Rios Polizei kapituliert - Abzug aus 18 Favelas
Die Polizei in Rio de Janeiro plant den Rückzug aus bis zu 18 der 38 von ihr besetzten Favelas. Das berichteten örtliche Medien am Donnerstagabend, 1. Februar 2018 (Ortszeit). Mit den freiwerdenden Ressourcen sollten die verbleibenden 20 Stützpunkte verstärkt werden. Die 2008 begonnene Befriedung der Favelas ist nach den Olympischen Spielen 2016 in Rio aus Geldmangel nahezu zusammengebrochen. Die Stadt leidet unter einer sehr hohen Kriminalitätsrate.
Polizeichef Wolney Dias bestätigte gegenüber Medien am Donnerstag, die Pläne für den Abzug der 18 Einheiten der "Befriedungspolizei" UPP (Unidade de Policia Pacificadora) seien bereits ausgearbeitet. Jedoch könne sich die genaue Zahl noch ändern. In Zeiten leerer Kassen seien die teuren Strukturen nicht aufrechtzuerhalten.
Damit rückt die Landesregierung erstmals von ihrem Versprechen ab, die Sicherheitskräfte nicht aus den seit 2008 Zug um Zug besetzten Favelas abzuziehen. Mit der Besetzung sollten die mörderischen Drogenbanden aus den Armengebieten vertrieben werden. Anwohner, die dort mit der Polizei zusammengearbeitet haben, fürchten nun Racheaktionen zurückkehrender Gangs.
Die Gewalt, der tägliche Begleiter
Allein in der Favela "Cidade de Deus" wurden im Januar 41 Schusswechsel mit 3 Toten gezählt. Besonders in Rios Westzone kommt es seit Wochen zu täglicher Gewalt. In den vergangenen Tagen war die wichtige Stadtautobahn Linha Amarela wegen Schießereien mehrmals gesperrt, Autofahrer flüchteten zu Fuß.
"Die Kriminellen kommen mit Vollgas zurück", so der Anthropologe Paulo Storani gegenüber dem Onlineportal "Estadao". "Das UPP-Projekt sollte den Leuten soziale Dienstleistungen bringen, aber außer der Polizei ließ sich dort niemand blicken.
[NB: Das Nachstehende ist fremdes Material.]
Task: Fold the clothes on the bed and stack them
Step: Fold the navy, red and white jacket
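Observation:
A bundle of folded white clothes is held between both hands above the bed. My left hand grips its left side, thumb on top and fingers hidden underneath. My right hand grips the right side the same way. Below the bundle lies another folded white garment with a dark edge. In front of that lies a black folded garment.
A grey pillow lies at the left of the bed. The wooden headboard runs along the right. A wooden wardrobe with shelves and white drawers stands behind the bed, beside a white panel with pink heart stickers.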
Jetzt verliert die Polizei dort jeglichen Einfluss." Gerade im Westen der Stadt kämpften derzeit Drogenbanden mit Milizen, also meist von korrupten Polizisten angeführten Banden, um die Kontrolle über die Favelas.
Rios Finanzlage ist aufgrund einer schweren Wirtschaftskrise seit 2016 kritisch. Darunter leidet auch die Polizei, die eine bessere Bewaffnung fordert. Im Durchschnitt wird in Rio alle zwei Tage ein Polizist ermordet. Nun sollen mit finanzieller Unterstützung der Privatwirtschaft bis zu 100 Polizeiwagen schusssicher gemacht werden. Weitere Vorschläge zu Einsparungen übergab die Polizei am Donnerstag Gouverneur Luiz Fernando Pezao.